On the management style at Naspers from an investor’s perspective:

From an investor’s perspective, Naspers has been a knockout performer on the JSE. I mean, it really has been a share that has almost single handedly lifted the JSE over the last 20 years. Its performance has been staggering, even on a global scale if you compare it to people who had investors [in the] early stage in Google or Facebook. Naspers, because of their Tencent investment, is one of the most legendary transactions in the history of investing. As South Africans, we have to be incredibly grateful and thankful for that because most pension funds and most investors will have some portion of Naspers in their portfolio. So, the long-term track record is exceptional. The concern really is over the last few years. What is the best way to unlock shareholder value? Because the bottom line is when you are a listed company and you have shareholders, your primary objective or your responsibility to those shareholders is to maximise the return on the investment. And Naspers trades at a very substantial discount to its net asset value. In fact, even if you ignore everything else other than Tencent – it trades at something like a 40% discount to Tencent. Now there’s a bit of tax, so it’s not exactly 40% – it’s a little bit less than that.

But nonetheless, it’s a very sizeable discount to net asset value.

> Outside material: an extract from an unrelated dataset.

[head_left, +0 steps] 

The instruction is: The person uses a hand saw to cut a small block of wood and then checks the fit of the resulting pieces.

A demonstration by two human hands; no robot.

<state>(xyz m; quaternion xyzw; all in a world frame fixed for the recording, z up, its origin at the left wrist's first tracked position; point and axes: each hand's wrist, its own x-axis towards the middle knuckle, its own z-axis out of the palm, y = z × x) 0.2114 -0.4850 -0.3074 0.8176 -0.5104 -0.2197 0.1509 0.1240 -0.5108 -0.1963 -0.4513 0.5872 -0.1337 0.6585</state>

So what a lot of the shareholders’ investors are saying is that the easiest way and guaranteed way to unlock value without taking any risk and risking our capital is just to unbundle Tencent. And by doing so, you’d get an enormous uplift in the share price. Because the way it works is that [if] the business is worth 100 and it’s trading at 70 and it’s a 30% discount, if you get back to one hundred, the 30 on the 70 is actually more than 30%. It’s like 45%. So you can unlock enormous value that way.

And what Naspers management is saying is no, no, no – we want to have another go at it. We did such a great job with Tencent and we want to try and find the next Tencent. We fancy ourselves as very astute private equity investors in the technology space and identifying these trends, and what we would rather do is have a go at using some of these proceeds and trying to find the next great technology company. And they’ve invested quite heavily in delivery and online platforms and classifieds and now, more recently, in education. So, they’re having that go. And the problem is that it’s a risky strategy, it’s an unproven strategy, and it’s an expensive strategy in two ways. The one is that you’re not unlocking the discount, so the share trades at a big, big discount.

And then you’ve got management that are being paid quite a lot of money; in absolute terms, the numbers are quite staggering. I think it’s over R100m that the CEO got. And you’re kind of saying, well, you’re getting R100m for sitting on a company that is actually destroying shareholder value. Because as much as you say your efforts outside of Naspers, the investments they’ve made, management shows charts and performance that in some ways looks very good. We’ve got 20% dollar returns on these investments, although I think some investors are saying, well, we’re not actually as confident about management, about those numbers. But nonetheless, the market is not giving you any value for that. So as much as you keep on beating the drum, what a great job you’re doing – the market is saying something else.

And there’s a bit of a conflict of interest because management is incentivised to look after themselves in this case – which is really to say [that] if we unbundled, we wouldn’t have a job and we wouldn’t be getting these enormous salaries. So management is conflicted, but that’s why you have a board – because the board should be independent and should be looking after shareholders. And the main challenge I think we have with Naspers is that it has an end share structure. So it’s got a low vote in shares, and you have, I think, Koos Bekker and a few other people who actually control the votes in this company. So even if you’ve got over 50% economic interest, your voting interest is so small and those are the people’s minds you would have to change to see this resolved.